Maybe just as surprising is how many similarities there are between the fifties and today when it comes to how we feel about our lot.
In late 1954, proposals for new legislation to introduce new offences of careless and dangerous cycling, with fines of up to £30 and prison sentences of up to six months. An amendment to the bill also proposed that it would become compulsory for cyclists to ride on cycle paths and use registration plates. All sounds rather familiar, doesn't it?
"We should be the last to object to any useful applications of the law that would help to reduce even those accidents, mostly minor… for which cyclists are to blame," ran the editorial in Cycling Weekly, December 16, 1954. "This extension… simply provides a bigger stick especially for the least naughty of the road classes."
Evidently the measures forcing riders to use cycle paths and fit registration plates did not make it through, but the laws against careless and dangerous cycling did and have been in existence for decades. They do not, however, apply to causing death – that is still covered by the 'wanton and furious cycling' law.
Nostalgia trip
I'm sometimes tempted to think of my early cycling days in the Eighties and Nineties as something of a golden age. I loved the steel frames, the polished components, and the comparative lack of traffic. But like much of our harking back to a 'better time', this is just nostalgia. Back in the Eighties there were still well in excess of 200 deaths every year, and while the traffic may have been less, I still remember close passes aplenty.
Fair enough, but what's so good about the present?
Putting aside the huge advancements in equipment and clothing even in the last 20 years, significant steps forward in cycling safety have been taken.
Take laws such as death by careless driving, which was only introduced in 2006. Before that time an inattentive driver could cause death and walk away with a fine unless the far more onerous charge of death by 'dangerous' driving could be proven.

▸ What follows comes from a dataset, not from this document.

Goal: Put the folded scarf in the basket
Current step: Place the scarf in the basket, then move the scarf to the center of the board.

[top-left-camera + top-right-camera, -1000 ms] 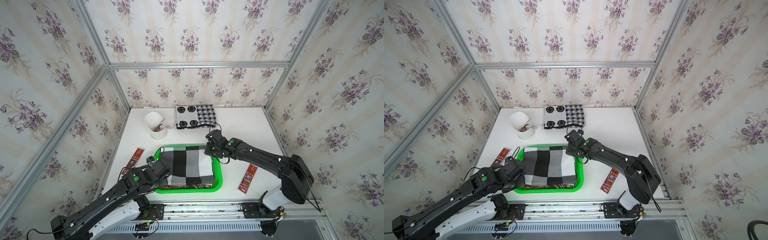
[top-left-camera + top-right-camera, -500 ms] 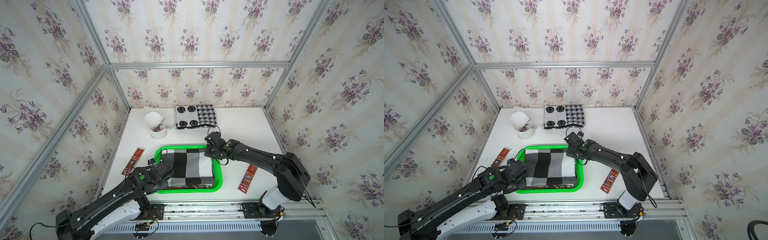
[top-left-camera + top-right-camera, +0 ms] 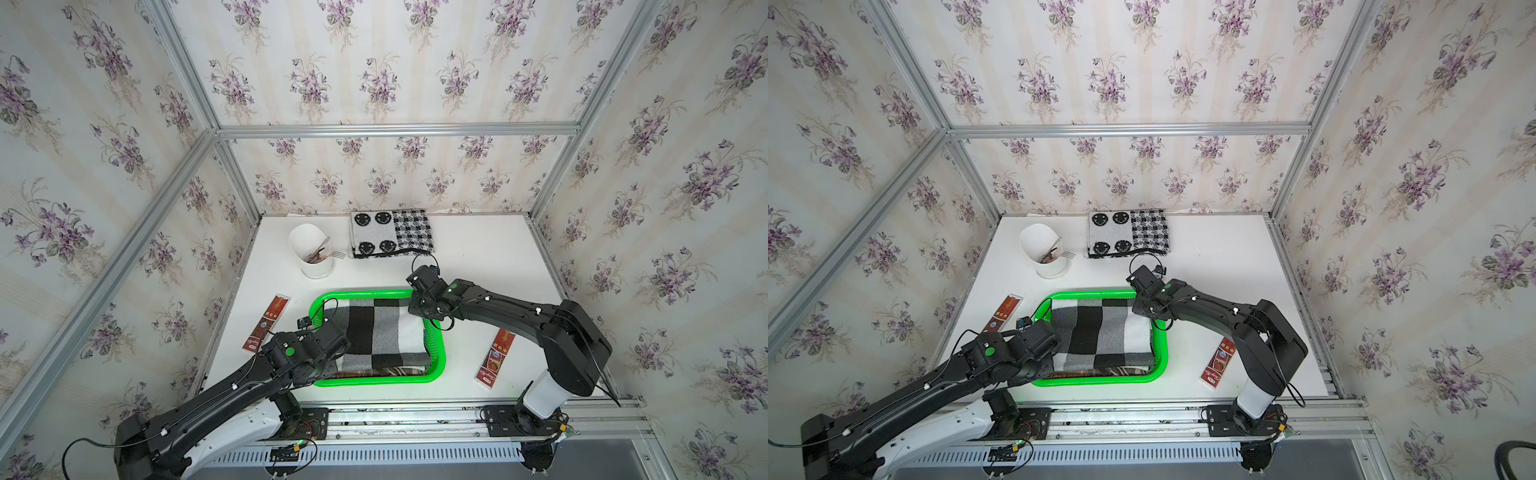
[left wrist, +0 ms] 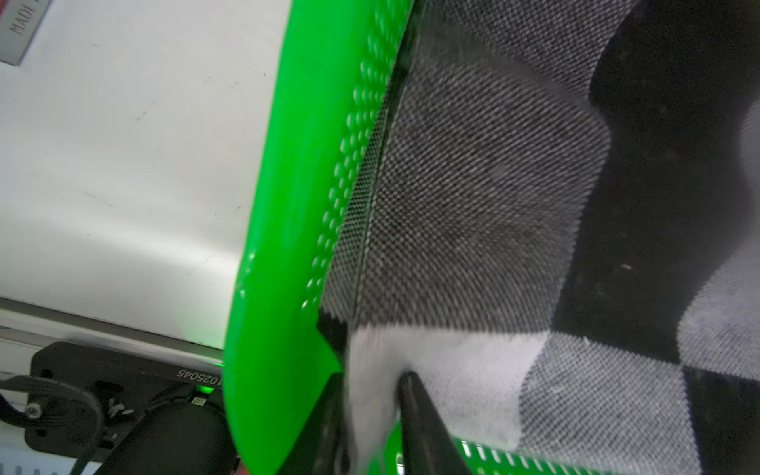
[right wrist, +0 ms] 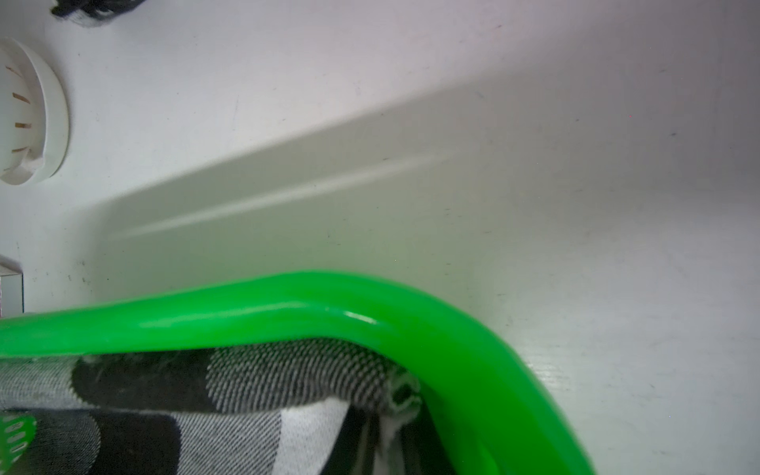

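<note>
Releasing the scarf appears to be the step in hand. It lies folded inside the basket, covers most of the floor, and its visible edges sit within the rim.

Gripper positions:
- The left gripper is at the basket corner nearest the left arm's base. Its fingers stand slightly apart with a white fold of scarf between them. Whether they pinch that fold cannot be told.
- The right gripper is at the basket's opposite, far corner. Only the finger ends show, with cloth between them, and their grip cannot be told either.

Procedure:
1. Spread both pairs of fingers fully before any lift, so that no fold is drawn up with them.
2. Raise each gripper straight up out of the basket. Sideways travel risks hooking the rim and sliding the basket across the surface.
3. Confirm that no scarf corner hangs over the rim; the knit looks soft and likely to snag on a finger
</note>
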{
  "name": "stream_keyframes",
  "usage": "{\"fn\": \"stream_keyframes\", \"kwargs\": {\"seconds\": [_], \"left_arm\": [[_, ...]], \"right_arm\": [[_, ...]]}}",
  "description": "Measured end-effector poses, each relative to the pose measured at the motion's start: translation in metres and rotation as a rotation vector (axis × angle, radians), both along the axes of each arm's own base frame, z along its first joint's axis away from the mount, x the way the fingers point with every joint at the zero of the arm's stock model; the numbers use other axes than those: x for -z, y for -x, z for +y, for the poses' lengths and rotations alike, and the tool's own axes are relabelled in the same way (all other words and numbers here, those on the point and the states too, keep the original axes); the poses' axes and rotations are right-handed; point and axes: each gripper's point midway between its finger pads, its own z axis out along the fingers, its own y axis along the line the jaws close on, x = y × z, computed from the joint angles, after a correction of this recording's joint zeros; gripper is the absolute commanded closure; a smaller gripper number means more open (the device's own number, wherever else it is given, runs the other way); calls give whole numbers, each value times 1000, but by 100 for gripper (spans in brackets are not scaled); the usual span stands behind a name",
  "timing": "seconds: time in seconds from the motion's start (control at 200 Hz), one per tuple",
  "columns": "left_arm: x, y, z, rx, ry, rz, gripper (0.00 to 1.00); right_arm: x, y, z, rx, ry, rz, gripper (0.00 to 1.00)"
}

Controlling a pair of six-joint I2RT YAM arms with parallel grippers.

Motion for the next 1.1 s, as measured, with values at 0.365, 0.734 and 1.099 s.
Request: {"fn": "stream_keyframes", "kwargs": {"seconds": [0.365,0.734,1.099], "left_arm": [[-62,-15,-1,-6,21,-131,45],[-102,-85,-43,61,11,-252,45],[-132,-193,-81,80,100,-317,39]], "right_arm": [[-52,-5,-8,25,-44,-107,57],[-103,-90,-42,104,-134,-223,40],[-24,-221,-79,199,-290,-131,26]]}}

In addition, changes to the Highway Code in 2022 laid out minimum passing distances for vehicles passing cyclists and a hierarchy of road users, meaning heavier vehicles (like cars) "bear the greatest responsibility to take care and reduce the danger they pose to others".
While a general lack of knowledge of up-to-date Highway Code rules may play out in our experiences on the roads, we can take solace in the fact that this is the stuff being learned inside-out by new drivers.
That's not to say we should be satisfied, and as long as cyclists are being hurt on our roads, we should continue to push for improvements. With more than 21,000 seriously injured cyclists between 2018-2022 (and only 2.5% of those not involving another vehicle), we clearly have a long way to go.
The 21st century has been a rough ride for many industry players too, first with independent bike shops struggling to compete with online cycling superstores like Wiggle, and then, in the wake of Covid and the war in Ukraine, global supply and surplus issues, as well as spiralling costs of almost everything, leading to a slew of industry names – Wiggle included – entering administration or being sold off. Most recently, venerable UK frame builder Mercian announced it was going into liquidation.
But just this last weekend I spent a day riding on and off-road with a good friend. It was pretty much perfect, from the weather to the company to the bikes and the lanes and trails – a day no mythical 'golden age' could improve on, and the sort of day that is available to all of us.
We should never stop demanding more of our politicians, of our town planners and our lawmakers when it comes to cycling. But the point where we will suddenly be completely satisfied doesn't exist, so let's squeeze every drop of enjoyment from the here and now. It's precious.